As I prepared these remarks, I was thinking about what we in ISDA’s Risk and Capital team are dreaming of for next year. I’m sure that if Mariah Carey were to remix her 1994 classic, she could think of no punchier lyrics than these: “I don’t want a lot for Christmas… I just want an appropriate, risk-sensitive capital framework”.
While I’m thankfully not planning a career move into festive musical remixes, I do want to talk briefly about why we’re doubling down on our commitment to appropriate, risk-sensitive capital requirements as we move into 2026.
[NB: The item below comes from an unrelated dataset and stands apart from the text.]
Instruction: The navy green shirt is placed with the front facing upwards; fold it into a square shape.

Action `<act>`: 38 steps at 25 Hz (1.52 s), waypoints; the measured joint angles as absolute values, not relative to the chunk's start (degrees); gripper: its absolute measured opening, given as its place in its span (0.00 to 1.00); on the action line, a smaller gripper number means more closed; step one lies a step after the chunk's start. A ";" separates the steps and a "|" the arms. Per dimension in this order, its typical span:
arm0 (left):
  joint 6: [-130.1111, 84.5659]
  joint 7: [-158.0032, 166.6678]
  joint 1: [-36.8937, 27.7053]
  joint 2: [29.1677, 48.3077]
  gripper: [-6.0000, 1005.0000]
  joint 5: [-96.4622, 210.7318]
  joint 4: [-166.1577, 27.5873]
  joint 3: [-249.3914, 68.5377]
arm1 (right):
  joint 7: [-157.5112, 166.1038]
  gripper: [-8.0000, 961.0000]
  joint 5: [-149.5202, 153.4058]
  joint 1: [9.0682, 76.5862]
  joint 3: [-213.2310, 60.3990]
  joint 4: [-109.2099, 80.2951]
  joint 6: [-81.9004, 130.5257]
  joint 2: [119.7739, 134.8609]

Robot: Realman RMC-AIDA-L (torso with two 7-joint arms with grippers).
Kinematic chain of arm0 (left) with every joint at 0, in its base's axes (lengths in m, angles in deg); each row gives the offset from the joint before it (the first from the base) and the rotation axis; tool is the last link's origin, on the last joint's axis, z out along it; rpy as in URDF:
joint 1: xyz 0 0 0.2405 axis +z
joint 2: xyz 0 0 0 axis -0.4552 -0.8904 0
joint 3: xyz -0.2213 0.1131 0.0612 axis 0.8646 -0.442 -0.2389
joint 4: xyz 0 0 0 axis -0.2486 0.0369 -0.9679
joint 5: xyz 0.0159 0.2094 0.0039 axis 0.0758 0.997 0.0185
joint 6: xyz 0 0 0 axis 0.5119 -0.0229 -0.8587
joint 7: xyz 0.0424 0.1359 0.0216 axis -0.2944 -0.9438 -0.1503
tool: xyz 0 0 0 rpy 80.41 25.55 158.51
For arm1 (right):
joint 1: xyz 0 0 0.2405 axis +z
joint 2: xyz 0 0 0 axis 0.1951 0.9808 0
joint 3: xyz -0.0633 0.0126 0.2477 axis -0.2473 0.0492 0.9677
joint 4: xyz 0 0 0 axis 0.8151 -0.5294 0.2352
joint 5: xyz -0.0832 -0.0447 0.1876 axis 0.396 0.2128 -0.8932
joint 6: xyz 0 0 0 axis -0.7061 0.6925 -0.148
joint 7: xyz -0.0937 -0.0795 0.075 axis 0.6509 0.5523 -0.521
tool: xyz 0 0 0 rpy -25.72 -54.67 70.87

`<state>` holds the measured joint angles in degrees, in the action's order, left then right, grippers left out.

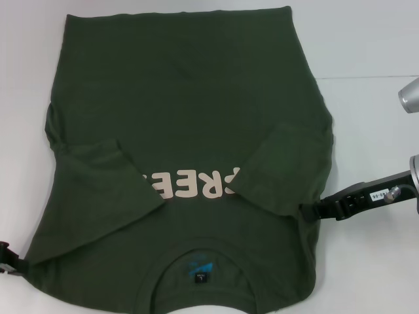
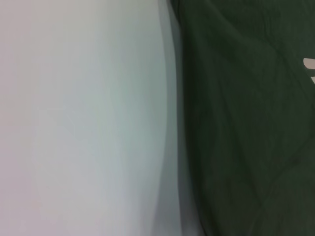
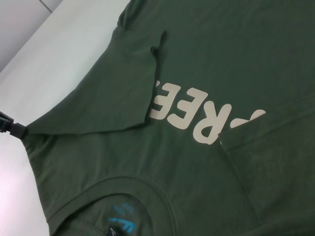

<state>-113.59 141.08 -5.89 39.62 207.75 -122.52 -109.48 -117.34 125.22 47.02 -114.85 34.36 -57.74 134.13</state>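
The navy green shirt (image 1: 183, 124) lies flat on the white table, front up, its collar (image 1: 203, 258) nearest me. Both short sleeves are folded inward over the pale "FREE" lettering (image 1: 190, 184), which also shows in the right wrist view as lettering (image 3: 197, 115). My left gripper (image 1: 12, 260) sits at the near left shoulder corner. That corner is drawn to a point in its tip, as the right wrist view shows at the left gripper (image 3: 14, 129). My right gripper (image 1: 306, 210) rests at the shirt's right edge, beside the folded right sleeve (image 1: 288, 170).
The white table (image 1: 373, 275) surrounds the shirt on both sides. A silver part of the right arm (image 1: 411, 97) hangs at the far right. The left wrist view shows the shirt's edge (image 2: 236, 123) against bare table (image 2: 74, 123).
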 joint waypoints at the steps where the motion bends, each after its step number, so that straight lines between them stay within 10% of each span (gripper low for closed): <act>1: -113.59 141.08 -5.88 39.64 0.20 207.74 -122.49 -109.47 | -117.34 0.05 125.22 47.02 -114.85 34.36 -57.73 134.14; 6: -113.52 139.57 -5.88 39.87 0.01 207.43 -122.28 -109.46 | -117.19 0.05 125.22 46.83 -114.85 34.36 -57.72 134.13; 38: -126.58 69.29 5.17 41.64 0.01 195.43 -117.26 -99.04 | -60.94 0.05 106.95 25.18 -93.30 18.21 -68.27 134.43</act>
Healthy economies and successful companies rely on deep and liquid markets to access funding, hedge their risks and build resilience to withstand external shocks. If banks are hit with disproportionate capital requirements, their ability to provide liquidity will be impaired and economic growth will be constrained. That’s why we’ll continue to advocate for an appropriate capital framework around the world.
For the major jurisdictions that have still to complete the implementation of Basel III, it’s clear that 2026 is going to be a crunch year. In the US, regulators are revising the Basel III endgame proposal in response to industry feedback, and we expect to see a new proposal in the coming months.
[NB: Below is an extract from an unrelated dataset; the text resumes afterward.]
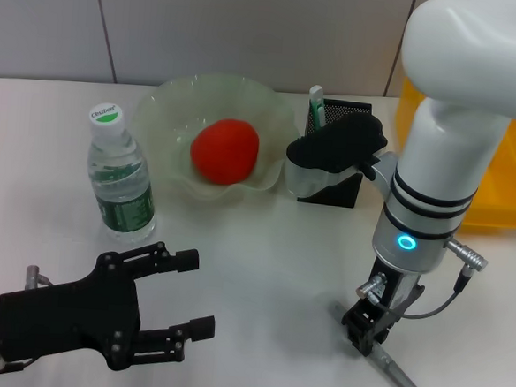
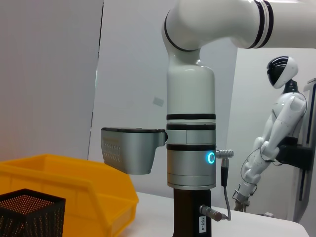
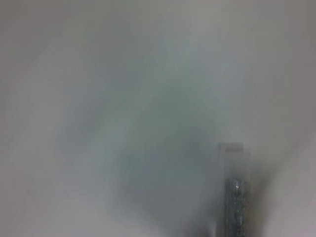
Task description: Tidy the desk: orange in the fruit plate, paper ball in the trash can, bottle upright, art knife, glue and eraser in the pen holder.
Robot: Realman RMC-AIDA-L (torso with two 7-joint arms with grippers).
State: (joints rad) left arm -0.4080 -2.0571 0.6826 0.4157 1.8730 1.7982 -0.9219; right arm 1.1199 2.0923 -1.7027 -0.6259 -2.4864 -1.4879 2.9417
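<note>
One orange in one green plate, one upright bottle, one mesh pen holder, one slim grey knife flat on the desk — right gripper clamped on it from above — left gripper spread wide, holding nothing.

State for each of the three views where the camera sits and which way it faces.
Head: up high, facing down at the table; shows left gripper and right gripper on the knife.
Left wrist: faces sideways at the right arm, bin, holder.
Right wrist: pressed close over the knife.
Shared: knife; bin and holder.
</note>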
In the EU, the European Commission launched a targeted consultation last month on changes to the Fundamental Review of the Trading Book (FRTB) that would bring some short-term relief in key areas. These would include a set of temporary adjustments to the standardized and internal models approaches and the application of a multiplier, which negatively affected banks could use to limit the increase in their capital requirements for three years. As a general principle, we think long-term solutions are needed to ensure lasting risk sensitivity, rather than relying on temporary measures. The consultation closes on January 6 and we’re working with our members to develop a response.
Here in the UK, the Basel 3.1 framework is due to be implemented at the start of 2027, although the Prudential Regulation Authority has proposed delaying the rollout of internal models until the following year.
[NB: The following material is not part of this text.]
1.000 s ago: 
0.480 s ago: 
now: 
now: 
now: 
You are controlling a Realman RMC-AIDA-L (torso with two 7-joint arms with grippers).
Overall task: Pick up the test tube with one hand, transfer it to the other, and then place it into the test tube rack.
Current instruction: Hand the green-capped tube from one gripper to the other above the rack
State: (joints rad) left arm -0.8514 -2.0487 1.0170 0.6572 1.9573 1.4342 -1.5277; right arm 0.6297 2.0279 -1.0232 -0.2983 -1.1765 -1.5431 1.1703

This brings me to the reduced viability of internal models under the FRTB, which we think should be a major concern for policymakers. Last year, we undertook a survey that showed only 10 out of 26 banks plan to use internal models for a reduced scope of trading desks under the FRTB. That’s a big change that we don’t think is in line with what the Basel Committee originally intended. Such a big shift away from internal models could lead to herd behavior and drive concentrations in particular assets. It will mean less diversity in models and less alignment between risk and capital – a direct contradiction of Mariah’s hopes for Christmas.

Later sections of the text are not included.